Selena Samara é condenada a 17 anos de prisão pelo assassinato de Clayton Thomaz de Souza
17 abr 2024 - Paraíba
Júri Popular de Selena Samara, acusada de matar Clayton Thomaz — Foto: Reprodução/Redes sociais
Nesta terça-feira (16), Selena Samara Gomes da Silva foi condenada a 17 anos e quatro meses de prisão pelo assassinato do estudante Clayton Thomaz de Souza, conhecido como Alph. O julgamento ocorreu no 1º Tribunal do Júri de João Pessoa.
Apesar de estar foragida, Selena compareceu ao julgamento. O júri considerou que ela não efetuou o disparo que matou Alph, mas participou do planejamento do crime, atraindo a vítima ao local onde foi assassinada por Abraão Avelino da Fonseca, que ainda aguarda julgamento.
Clayton foi morto com um disparo de arma de fogo em 6 de fevereiro de 2020, na Comunidade Aratú, na Capital.
Segundo informações processuais, Selena e Clayton passaram a noite do dia 5 para 6 de fevereiro de 2020 juntos no apartamento da vítima, localizado no Bairro Castelo Branco, em João Pessoa. Na noite do dia 6, Abraão também esteve presente no apartamento, e os três saíram juntos para a Comunidade do Aratú, onde residia Abraão.
“No local, foi efetuado um disparo de arma de fogo, resultando na morte de Clayton. Em seguida, colocaram o corpo no porta-malas do carro de Selena e o abandonaram em um terreno que dá acesso à Praia de Gramame”, afirma a pronúncia.

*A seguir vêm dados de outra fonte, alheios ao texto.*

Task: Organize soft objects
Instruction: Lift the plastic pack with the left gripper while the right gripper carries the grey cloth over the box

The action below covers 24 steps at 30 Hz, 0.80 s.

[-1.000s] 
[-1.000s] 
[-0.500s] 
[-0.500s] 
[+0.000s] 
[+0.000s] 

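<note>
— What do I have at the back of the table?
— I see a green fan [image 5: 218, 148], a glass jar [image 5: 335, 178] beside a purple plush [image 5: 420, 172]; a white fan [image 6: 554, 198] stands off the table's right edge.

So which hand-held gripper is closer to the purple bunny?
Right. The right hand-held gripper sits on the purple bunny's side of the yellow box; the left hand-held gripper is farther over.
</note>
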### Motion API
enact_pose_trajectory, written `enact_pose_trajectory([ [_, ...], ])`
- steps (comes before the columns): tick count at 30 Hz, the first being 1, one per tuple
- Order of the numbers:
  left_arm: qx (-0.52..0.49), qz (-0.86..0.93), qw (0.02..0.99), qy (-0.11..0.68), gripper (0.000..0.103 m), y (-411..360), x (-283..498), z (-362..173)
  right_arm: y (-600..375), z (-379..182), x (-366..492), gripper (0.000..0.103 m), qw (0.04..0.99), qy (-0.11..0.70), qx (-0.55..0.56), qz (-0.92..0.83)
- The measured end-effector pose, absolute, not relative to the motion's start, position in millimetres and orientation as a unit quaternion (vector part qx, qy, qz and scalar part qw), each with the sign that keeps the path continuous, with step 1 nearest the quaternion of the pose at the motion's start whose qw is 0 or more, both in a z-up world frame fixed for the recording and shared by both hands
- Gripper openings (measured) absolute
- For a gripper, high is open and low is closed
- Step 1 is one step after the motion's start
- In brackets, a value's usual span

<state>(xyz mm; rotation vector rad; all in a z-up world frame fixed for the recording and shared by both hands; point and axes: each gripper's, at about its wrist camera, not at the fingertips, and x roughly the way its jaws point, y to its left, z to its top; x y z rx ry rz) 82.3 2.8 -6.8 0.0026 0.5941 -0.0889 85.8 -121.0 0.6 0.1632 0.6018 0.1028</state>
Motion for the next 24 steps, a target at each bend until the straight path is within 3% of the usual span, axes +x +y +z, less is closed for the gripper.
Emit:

A denúncia relata que, com o desaparecimento de Clayton, os familiares registraram ocorrência policial e, dias depois, foram chamados para identificar um corpo encontrado. Em 17 de fevereiro de 2020, o corpo foi reconhecido como sendo de Clayton, encontrado 48 horas após o crime e em avançado estado de decomposição. As investigações revelaram que Selena mantinha um relacionamento com Abraão e Clayton simultaneamente, o que teria motivado o crime.